Given data
════════════════════

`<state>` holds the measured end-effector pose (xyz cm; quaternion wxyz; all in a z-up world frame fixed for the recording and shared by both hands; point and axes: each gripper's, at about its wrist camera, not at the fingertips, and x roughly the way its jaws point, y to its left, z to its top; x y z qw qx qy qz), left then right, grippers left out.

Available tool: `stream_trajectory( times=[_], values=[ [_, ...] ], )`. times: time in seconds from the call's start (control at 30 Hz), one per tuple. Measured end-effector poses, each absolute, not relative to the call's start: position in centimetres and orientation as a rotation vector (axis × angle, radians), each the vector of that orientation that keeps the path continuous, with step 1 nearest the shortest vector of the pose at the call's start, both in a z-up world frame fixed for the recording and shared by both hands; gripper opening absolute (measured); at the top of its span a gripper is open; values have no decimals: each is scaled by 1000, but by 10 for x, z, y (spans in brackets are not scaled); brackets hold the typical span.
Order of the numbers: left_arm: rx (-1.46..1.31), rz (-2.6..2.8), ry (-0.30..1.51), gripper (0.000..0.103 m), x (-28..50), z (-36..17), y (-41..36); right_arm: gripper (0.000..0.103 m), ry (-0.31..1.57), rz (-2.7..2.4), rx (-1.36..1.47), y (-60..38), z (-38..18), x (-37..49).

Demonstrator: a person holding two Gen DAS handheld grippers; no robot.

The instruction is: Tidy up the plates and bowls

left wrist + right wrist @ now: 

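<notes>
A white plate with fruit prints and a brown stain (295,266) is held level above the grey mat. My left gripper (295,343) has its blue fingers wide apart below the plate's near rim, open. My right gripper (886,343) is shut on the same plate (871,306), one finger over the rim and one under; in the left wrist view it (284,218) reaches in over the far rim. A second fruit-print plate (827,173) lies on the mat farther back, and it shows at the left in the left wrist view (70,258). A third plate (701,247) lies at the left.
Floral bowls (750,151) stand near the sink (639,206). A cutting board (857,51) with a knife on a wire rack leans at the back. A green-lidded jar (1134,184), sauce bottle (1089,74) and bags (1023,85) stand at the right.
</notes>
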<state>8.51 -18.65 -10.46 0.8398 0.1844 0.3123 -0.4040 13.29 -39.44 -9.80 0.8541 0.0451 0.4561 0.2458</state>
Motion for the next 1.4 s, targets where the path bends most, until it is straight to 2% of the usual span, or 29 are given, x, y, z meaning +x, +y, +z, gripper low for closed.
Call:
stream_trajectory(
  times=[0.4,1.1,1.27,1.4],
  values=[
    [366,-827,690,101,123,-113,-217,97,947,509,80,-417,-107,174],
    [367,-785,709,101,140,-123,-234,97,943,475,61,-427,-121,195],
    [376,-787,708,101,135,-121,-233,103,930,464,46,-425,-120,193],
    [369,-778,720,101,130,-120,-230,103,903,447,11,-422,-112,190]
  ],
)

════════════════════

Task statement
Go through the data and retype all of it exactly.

Task response
`<state>` holds the measured end-effector pose (xyz cm; quaternion wxyz; all in a z-up world frame fixed for the recording and shared by both hands; point and axes: each gripper's, at about its wrist camera, not at the fingertips, and x roughly the way its jaws point, y to its left, z to its top; x y z qw qx qy qz), left then right, grippers left out.

Available tool: `stream_trajectory( times=[_], values=[ [_, ...] ], )`. times: time in seconds from the call's start (control at 30 Hz), one per tuple. Measured end-effector poses, each absolute, not relative to the call's start: position in centimetres and orientation as a rotation vector (axis × angle, radians), each the vector of that orientation that keeps the path continuous, with step 1 nearest the shortest vector of the pose at the call's start, both in a z-up world frame fixed for the recording and shared by both hands; gripper opening absolute (measured); at the top of its span a gripper is open; values have no decimals: each is scaled by 1000, but by 10 for x, z, y (spans in brackets are not scaled); brackets hold the typical span.
Order of the numbers: left_arm: rx (-1.46..1.31), rz (-2.6..2.8), ry (-0.30..1.51), gripper (0.000..0.103 m), x (-28..50), z (-36..17), y (-41..36); right_arm: gripper (0.000..0.103 m), ry (-0.31..1.57), rz (-2.7..2.4), rx (-1.36..1.47), y (-60..38), z (-38..18), x (-37..49).

Demonstrator: a person holding two Gen DAS handheld grippers; no robot.

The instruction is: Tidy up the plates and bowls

left wrist + right wrist @ now: 

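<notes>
A white plate with fruit prints and a brown stain (295,266) is held level above the grey mat. My left gripper (295,343) has its blue fingers wide apart below the plate's near rim, open. My right gripper (886,343) is shut on the same plate (871,306), one finger over the rim and one under; in the left wrist view it (284,218) reaches in over the far rim. A second fruit-print plate (827,173) lies on the mat farther back, and it shows at the left in the left wrist view (70,258). A third plate (701,247) lies at the left.
Floral bowls (750,151) stand near the sink (639,206). A cutting board (857,51) with a knife on a wire rack leans at the back. A green-lidded jar (1134,184), sauce bottle (1089,74) and bags (1023,85) stand at the right.
</notes>
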<state>8.51 -18.65 -10.46 0.8398 0.1844 0.3123 -0.4040 13.29 -39.44 -9.80 0.8541 0.0451 0.4561 0.2458</state>
Motion for the next 1.4 s, targets where the path bends most, until it is straight to 2% of the usual span, or 29 are given, x, y, z meaning +x, +y, +z, gripper low for closed.
Call:
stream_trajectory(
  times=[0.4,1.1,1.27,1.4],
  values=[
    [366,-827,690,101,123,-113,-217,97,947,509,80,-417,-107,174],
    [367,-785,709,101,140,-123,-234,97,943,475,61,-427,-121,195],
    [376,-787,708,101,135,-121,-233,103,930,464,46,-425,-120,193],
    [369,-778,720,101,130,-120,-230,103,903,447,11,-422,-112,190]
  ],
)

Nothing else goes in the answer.